Reproduce each line of the following material exactly, omitting the images.

## Recorded data:

+---+

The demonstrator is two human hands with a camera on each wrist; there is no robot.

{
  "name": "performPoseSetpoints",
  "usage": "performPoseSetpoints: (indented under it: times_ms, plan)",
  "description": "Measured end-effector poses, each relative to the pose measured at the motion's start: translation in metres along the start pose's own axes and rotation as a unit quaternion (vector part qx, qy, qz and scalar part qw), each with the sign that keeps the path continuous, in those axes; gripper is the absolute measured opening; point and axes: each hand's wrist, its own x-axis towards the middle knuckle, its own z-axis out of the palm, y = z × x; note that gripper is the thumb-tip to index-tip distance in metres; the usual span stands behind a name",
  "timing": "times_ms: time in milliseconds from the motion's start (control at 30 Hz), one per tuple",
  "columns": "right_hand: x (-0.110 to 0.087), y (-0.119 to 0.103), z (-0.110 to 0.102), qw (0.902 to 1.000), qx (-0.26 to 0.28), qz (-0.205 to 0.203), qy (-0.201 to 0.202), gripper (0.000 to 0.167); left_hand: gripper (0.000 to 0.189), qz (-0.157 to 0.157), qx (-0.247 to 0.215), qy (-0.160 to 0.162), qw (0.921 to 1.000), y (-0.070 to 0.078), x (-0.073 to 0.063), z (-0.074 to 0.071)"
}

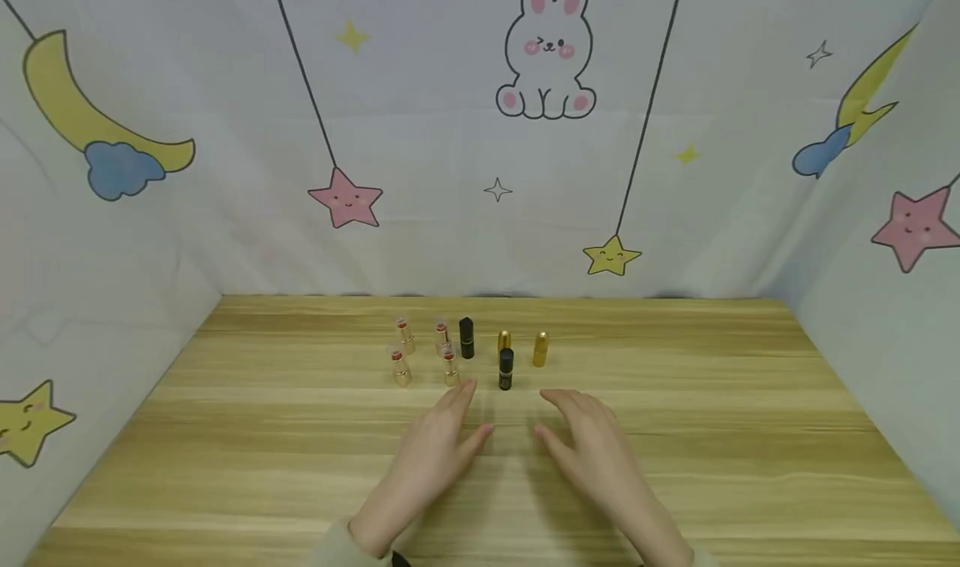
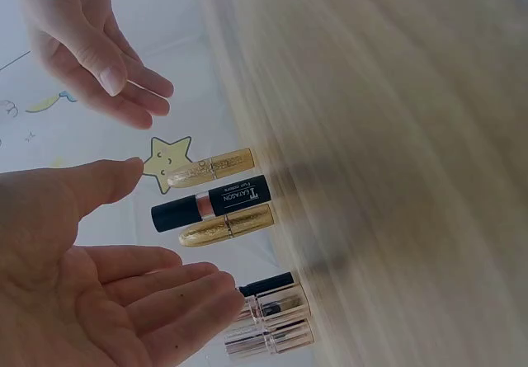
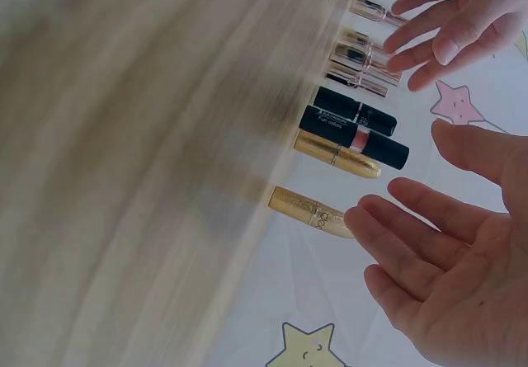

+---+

## Response:
The demonstrator is two human hands with a camera on each wrist; there is no robot.

{
  "name": "performPoseSetpoints",
  "usage": "performPoseSetpoints: (indented under it: times_ms, plan)",
  "description": "Measured end-effector poses, each relative to the pose measured at the motion's start: translation in metres along the start pose's own axes and rotation as a unit quaternion (vector part qx, qy, qz and scalar part qw), each with the sign that keeps the path continuous, in those axes; gripper is the absolute measured opening; point and axes: each hand's wrist, its own x-axis towards the middle knuckle, its own z-axis out of the palm, y = z × x; note that gripper is the thumb-tip to index-tip distance in metres; the usual span stands behind a name",
  "timing": "times_ms: time in milliseconds from the motion's start (control at 30 Hz), one per tuple",
  "columns": "right_hand: x (-0.110 to 0.087), y (-0.119 to 0.103), z (-0.110 to 0.102), qw (0.902 to 1.000), qx (-0.26 to 0.28), qz (-0.205 to 0.203), qy (-0.201 to 0.202), gripper (0.000 to 0.167); left_hand: gripper (0.000 to 0.189), qz (-0.157 to 0.157), qx (-0.247 to 0.215), qy (-0.160 to 0.162), qw (0.921 to 1.000), y (-0.070 to 0.078), x (-0.073 to 0.063), z (-0.074 to 0.071)"
}

What precedes this is the full answer.